Quel avenir pour une nation dont la population ne peut plus accéder en toute sécurité aux soins de santé les plus fondamentaux ? Comment pouvons-nous espérer nous développer alors que les institutions censées nous venir en aide sont transformées en champs de bataille par des individus sans conscience ?
Le gouvernement haïtien ne peut se dérober de ses responsabilités. Il lui incombe de protéger sa population, de garantir la sécurité des institutions médicales et de mettre fin à l’impunité des gangs. Les défis sont indéniablement immenses. La corruption, l’instabilité politique et la pauvreté sont autant de pierres d’achoppement sur le chemin de l’ordre et de la justice.
Il existe des solutions, mais certainement pas avec les fantômes qui font semblant de nous gouverner actuellement. Il devient urgent de mettre en place une force d’intervention pour protéger au moins les hôpitaux contre la menace des gangs. La communauté internationale doit prendre conscience de la gravité de la situation et apporter son aide.

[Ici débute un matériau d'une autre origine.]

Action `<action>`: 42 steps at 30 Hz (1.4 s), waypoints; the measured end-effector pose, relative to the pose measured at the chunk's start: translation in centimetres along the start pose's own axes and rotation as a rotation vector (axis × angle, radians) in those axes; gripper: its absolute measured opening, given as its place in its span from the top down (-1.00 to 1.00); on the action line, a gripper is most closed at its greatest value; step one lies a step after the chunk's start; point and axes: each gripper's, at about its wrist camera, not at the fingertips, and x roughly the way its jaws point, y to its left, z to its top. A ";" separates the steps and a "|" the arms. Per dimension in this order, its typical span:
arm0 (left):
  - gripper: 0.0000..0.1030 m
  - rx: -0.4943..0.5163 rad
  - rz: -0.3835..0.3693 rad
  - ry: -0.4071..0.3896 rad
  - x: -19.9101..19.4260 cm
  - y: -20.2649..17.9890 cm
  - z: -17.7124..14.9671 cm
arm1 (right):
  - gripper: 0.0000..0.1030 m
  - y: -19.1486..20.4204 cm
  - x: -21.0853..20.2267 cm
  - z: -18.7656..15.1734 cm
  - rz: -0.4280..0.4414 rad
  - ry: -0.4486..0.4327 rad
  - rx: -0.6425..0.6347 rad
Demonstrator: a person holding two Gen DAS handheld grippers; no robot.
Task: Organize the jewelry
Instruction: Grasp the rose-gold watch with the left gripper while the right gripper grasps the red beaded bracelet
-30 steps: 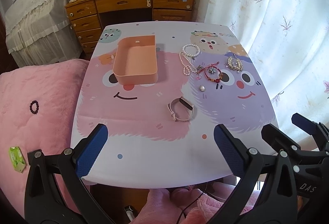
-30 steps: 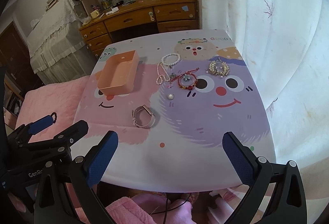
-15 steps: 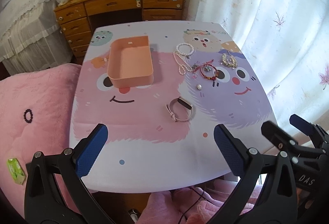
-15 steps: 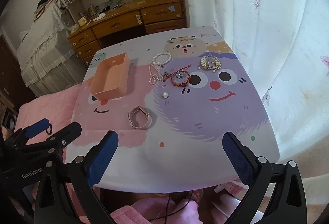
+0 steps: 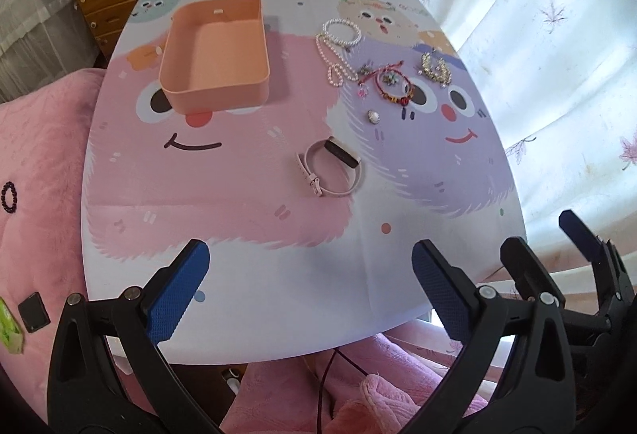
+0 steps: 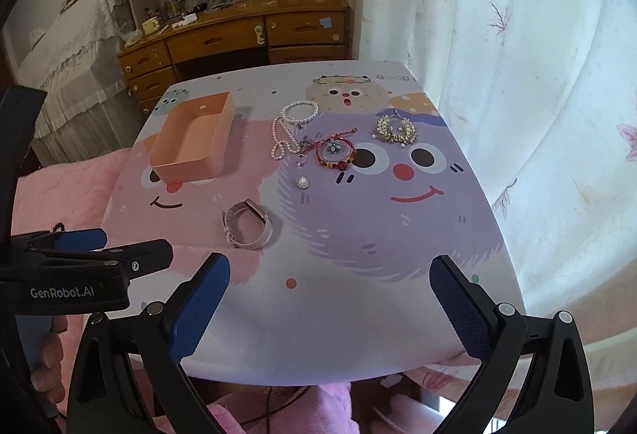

L’appui financier, logistique et technique est nécessaire pour éradiquer la violence des gangs et assurer ne serait-ce que le minimum vital en ce qui concerne les soins. Imaginez qu’un patient atteint d’une pathologie bénigne comme l’appendicite peut en mourir alors qu’on est en 2023. Une honte!
En tant que Haïtiens de la diaspora, nous avons aussi un rôle crucial à jouer. Nous devons apporter notre soutien, que ce soit financièrement ou par le biais de la sensibilisation, et faire pression sur nos gouvernements d’accueil pour qu’ils prennent des mesures concrètes. La solidarité n’est pas un acte passif, mais une action concrète qui exige une participation active de chacun d’entre nous. Chaque Haïtien, où qu’il se trouve, a un rôle à jouer. Nous devons rester unis, car ensemble, nous sommes plus forts.
La situation est grave, mais nous ne devons pas perdre espoir. Les défis sont immenses, mais pas insurmontables. Ensemble, nous pouvons surmonter ces épreuves, pour un avenir plus sûr, plus juste et plus humain pour tous les Haïtiens. Notre résilience est notre force. Nous devons nous lever, ensemble, contre la violence, pour la paix, la justice et la dignité de notre peuple. Nous ne pouvons plus rester silencieux. Il est temps d’agir.